◆ **What is being asked**: The output should be the listing below, limited to the lines from the one with "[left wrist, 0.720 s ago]" through the one with "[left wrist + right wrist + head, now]", exact and without pictures.
(Data for review Opens)
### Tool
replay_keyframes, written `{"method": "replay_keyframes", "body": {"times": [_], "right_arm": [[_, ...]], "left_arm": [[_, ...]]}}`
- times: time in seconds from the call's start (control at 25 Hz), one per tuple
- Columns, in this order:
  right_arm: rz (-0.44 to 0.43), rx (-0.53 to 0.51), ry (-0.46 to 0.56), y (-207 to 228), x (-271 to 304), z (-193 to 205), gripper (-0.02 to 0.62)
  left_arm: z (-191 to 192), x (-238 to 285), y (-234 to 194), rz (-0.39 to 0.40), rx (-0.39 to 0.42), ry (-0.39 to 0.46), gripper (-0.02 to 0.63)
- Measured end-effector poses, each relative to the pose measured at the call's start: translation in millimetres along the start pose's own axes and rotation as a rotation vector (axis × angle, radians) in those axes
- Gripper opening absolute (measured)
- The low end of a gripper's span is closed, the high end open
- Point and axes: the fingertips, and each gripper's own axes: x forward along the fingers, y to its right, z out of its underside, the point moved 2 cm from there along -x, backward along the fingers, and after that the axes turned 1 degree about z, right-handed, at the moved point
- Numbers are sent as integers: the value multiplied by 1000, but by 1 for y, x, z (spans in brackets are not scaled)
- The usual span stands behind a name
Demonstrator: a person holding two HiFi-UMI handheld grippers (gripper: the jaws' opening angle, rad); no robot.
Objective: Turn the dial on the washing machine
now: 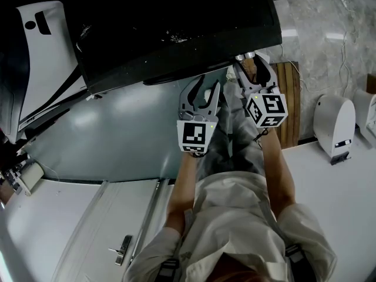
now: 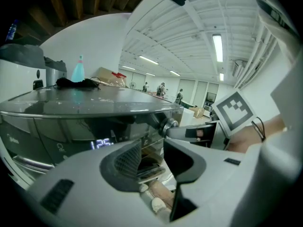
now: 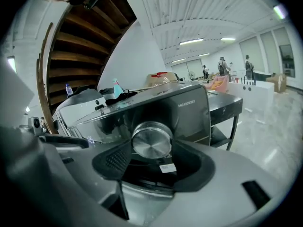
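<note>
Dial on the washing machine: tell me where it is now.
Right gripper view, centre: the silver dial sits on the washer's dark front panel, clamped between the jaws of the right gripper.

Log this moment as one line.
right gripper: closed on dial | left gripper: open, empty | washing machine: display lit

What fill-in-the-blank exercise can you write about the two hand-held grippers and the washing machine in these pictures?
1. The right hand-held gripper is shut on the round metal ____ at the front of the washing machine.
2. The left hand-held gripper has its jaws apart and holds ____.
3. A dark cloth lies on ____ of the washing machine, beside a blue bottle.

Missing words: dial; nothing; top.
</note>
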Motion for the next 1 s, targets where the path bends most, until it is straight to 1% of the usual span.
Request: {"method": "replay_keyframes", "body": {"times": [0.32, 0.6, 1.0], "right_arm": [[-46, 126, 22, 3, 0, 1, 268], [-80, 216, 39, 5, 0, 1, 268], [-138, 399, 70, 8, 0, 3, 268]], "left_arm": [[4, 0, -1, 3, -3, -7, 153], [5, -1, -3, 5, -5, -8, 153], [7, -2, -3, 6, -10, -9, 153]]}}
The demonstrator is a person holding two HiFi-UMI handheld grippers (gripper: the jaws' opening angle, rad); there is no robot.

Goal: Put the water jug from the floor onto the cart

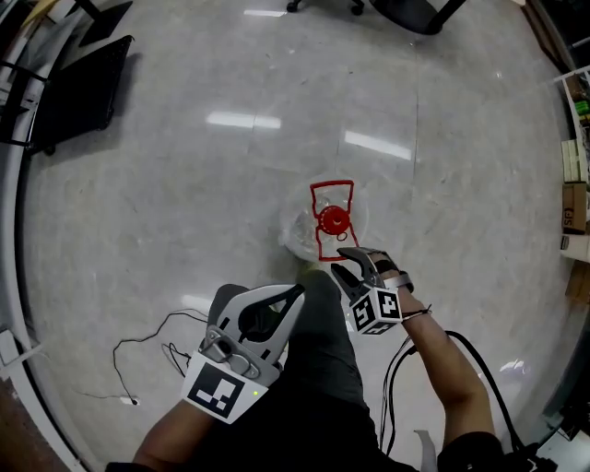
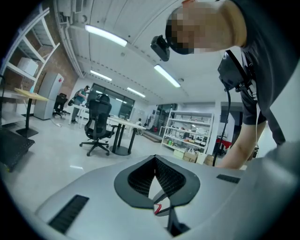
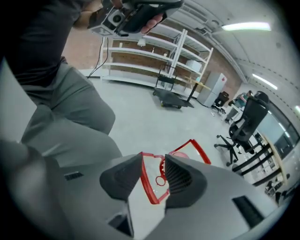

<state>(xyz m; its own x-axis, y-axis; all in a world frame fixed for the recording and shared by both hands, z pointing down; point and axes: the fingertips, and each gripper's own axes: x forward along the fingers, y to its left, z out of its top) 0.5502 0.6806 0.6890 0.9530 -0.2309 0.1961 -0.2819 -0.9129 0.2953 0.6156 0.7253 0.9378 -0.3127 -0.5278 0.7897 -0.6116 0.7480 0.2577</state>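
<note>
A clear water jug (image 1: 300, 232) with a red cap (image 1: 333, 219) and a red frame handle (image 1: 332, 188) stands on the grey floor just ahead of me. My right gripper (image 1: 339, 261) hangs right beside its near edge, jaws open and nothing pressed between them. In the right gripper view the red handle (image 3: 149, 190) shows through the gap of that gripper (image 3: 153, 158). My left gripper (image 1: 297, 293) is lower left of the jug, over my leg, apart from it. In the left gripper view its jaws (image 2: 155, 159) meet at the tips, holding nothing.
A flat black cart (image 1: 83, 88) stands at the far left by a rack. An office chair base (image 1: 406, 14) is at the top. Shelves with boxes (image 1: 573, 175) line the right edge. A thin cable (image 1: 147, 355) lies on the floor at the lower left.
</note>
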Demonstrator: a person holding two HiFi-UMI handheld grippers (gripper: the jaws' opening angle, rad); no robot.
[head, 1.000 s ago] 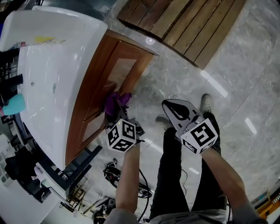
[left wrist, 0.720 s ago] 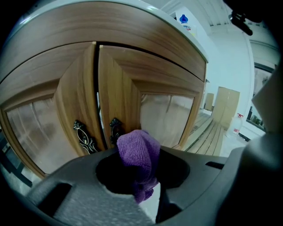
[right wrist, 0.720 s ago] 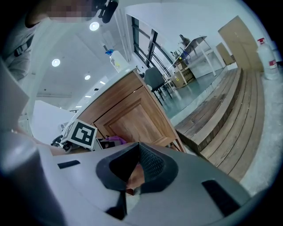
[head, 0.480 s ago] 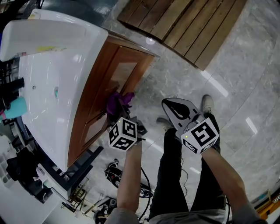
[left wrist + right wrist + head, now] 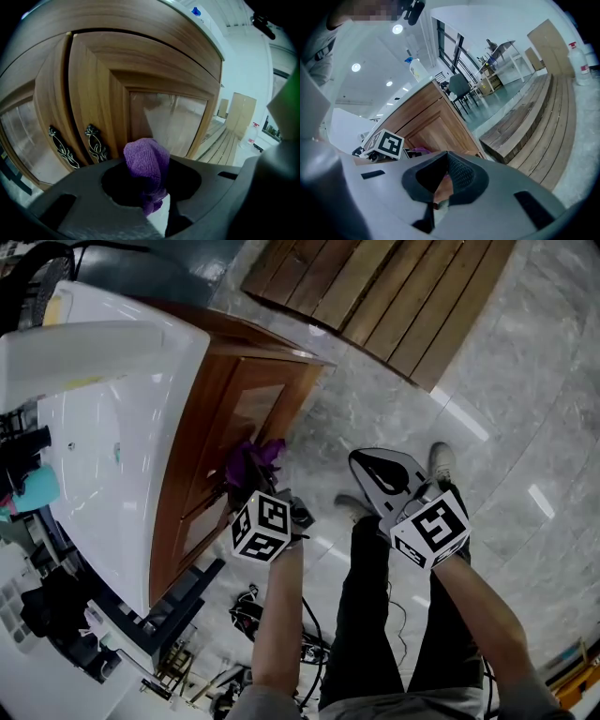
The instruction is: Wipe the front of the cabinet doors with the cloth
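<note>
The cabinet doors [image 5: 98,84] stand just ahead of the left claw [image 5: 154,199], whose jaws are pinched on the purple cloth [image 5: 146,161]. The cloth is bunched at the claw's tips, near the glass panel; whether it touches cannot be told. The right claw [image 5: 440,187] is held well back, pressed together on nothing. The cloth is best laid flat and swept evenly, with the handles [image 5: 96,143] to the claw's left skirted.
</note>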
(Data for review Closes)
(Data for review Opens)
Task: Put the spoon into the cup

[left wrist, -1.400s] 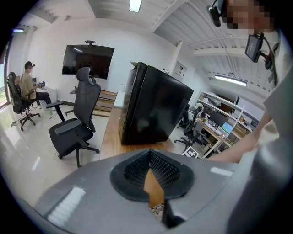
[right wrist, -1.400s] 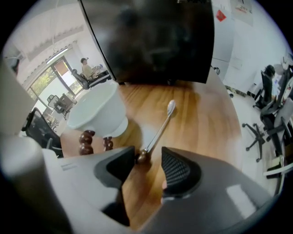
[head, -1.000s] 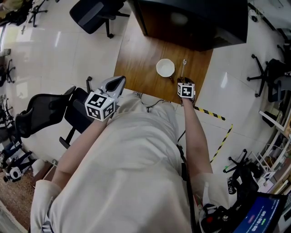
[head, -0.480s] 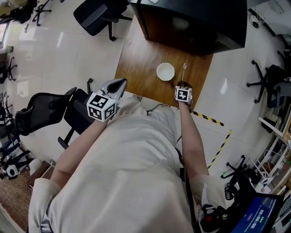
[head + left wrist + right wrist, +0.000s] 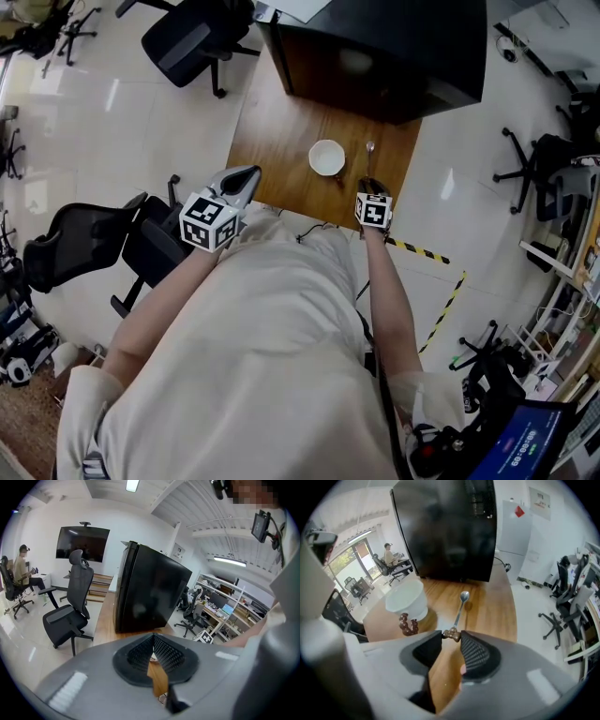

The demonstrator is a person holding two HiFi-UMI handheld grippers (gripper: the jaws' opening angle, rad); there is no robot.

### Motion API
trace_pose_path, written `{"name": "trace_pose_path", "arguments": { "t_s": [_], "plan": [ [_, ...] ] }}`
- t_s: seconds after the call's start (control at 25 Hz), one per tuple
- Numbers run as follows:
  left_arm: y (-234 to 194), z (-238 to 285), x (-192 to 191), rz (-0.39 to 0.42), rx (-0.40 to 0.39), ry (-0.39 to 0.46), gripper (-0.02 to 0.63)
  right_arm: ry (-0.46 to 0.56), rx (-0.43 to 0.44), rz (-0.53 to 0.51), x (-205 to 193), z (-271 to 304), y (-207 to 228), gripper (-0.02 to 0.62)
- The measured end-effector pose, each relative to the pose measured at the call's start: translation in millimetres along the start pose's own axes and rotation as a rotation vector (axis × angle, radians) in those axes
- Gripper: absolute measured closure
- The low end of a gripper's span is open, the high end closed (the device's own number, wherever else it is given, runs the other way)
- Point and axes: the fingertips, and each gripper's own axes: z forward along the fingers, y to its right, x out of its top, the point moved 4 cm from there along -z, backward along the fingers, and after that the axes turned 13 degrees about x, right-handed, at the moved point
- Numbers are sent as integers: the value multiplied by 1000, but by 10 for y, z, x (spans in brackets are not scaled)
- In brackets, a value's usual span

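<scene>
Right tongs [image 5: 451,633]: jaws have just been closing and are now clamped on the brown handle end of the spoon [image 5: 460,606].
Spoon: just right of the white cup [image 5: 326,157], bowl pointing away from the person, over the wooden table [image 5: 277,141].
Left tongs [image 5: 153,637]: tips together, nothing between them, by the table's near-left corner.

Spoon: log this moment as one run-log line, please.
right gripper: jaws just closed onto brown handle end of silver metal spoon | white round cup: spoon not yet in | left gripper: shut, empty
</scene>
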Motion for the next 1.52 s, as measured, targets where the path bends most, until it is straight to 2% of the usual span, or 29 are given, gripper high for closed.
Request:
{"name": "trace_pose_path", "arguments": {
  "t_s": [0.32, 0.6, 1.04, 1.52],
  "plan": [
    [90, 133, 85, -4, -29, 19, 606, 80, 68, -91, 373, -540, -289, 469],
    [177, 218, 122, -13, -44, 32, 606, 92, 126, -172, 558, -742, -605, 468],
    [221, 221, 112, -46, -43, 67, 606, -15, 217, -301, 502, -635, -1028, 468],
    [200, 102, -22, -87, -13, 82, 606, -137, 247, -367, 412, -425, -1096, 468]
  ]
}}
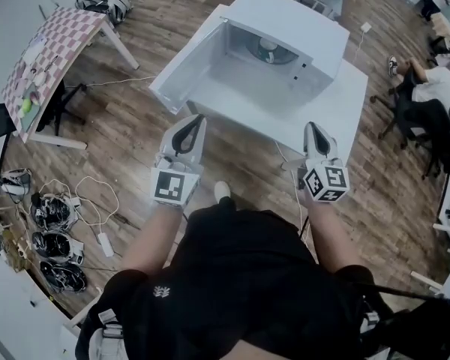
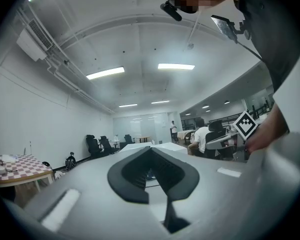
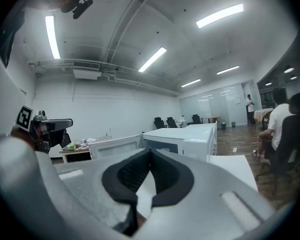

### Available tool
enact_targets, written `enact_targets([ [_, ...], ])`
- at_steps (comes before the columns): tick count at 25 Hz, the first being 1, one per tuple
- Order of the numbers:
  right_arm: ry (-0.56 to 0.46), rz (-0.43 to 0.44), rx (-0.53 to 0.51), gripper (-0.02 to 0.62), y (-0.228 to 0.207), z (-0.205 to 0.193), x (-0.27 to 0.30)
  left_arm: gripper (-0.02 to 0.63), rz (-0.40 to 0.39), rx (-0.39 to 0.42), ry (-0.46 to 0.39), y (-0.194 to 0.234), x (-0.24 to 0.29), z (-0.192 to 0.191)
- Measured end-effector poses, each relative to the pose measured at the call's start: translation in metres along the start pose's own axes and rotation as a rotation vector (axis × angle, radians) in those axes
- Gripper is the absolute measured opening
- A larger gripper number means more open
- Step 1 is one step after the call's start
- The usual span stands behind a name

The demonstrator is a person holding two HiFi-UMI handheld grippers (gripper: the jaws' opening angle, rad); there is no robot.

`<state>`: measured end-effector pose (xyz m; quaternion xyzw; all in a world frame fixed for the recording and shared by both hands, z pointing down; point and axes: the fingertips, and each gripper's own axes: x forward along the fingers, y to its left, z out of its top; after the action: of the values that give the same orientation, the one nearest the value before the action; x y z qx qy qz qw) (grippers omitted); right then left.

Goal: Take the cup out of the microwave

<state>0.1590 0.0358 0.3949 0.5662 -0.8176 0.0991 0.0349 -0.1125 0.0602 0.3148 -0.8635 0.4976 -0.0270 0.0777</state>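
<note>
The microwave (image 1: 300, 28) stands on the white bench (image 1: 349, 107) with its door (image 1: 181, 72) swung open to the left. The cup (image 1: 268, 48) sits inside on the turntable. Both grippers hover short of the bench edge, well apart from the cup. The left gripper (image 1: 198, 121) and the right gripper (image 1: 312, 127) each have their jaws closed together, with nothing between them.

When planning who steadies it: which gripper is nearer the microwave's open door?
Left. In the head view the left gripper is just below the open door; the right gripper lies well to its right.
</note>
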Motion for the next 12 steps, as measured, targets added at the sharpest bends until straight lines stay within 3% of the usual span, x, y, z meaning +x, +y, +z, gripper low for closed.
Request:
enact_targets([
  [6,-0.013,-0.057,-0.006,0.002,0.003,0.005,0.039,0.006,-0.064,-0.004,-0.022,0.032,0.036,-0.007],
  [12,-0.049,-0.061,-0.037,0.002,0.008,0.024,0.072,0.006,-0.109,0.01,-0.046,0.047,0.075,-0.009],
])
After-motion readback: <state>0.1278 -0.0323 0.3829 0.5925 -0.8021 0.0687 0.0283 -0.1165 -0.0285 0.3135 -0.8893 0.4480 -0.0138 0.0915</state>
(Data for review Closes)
◆ **Expected answer**:
[left wrist, 0.720 s ago] 
[right wrist, 0.720 s ago] 
[head, 0.480 s ago] 
[left wrist + right wrist + head, now] 

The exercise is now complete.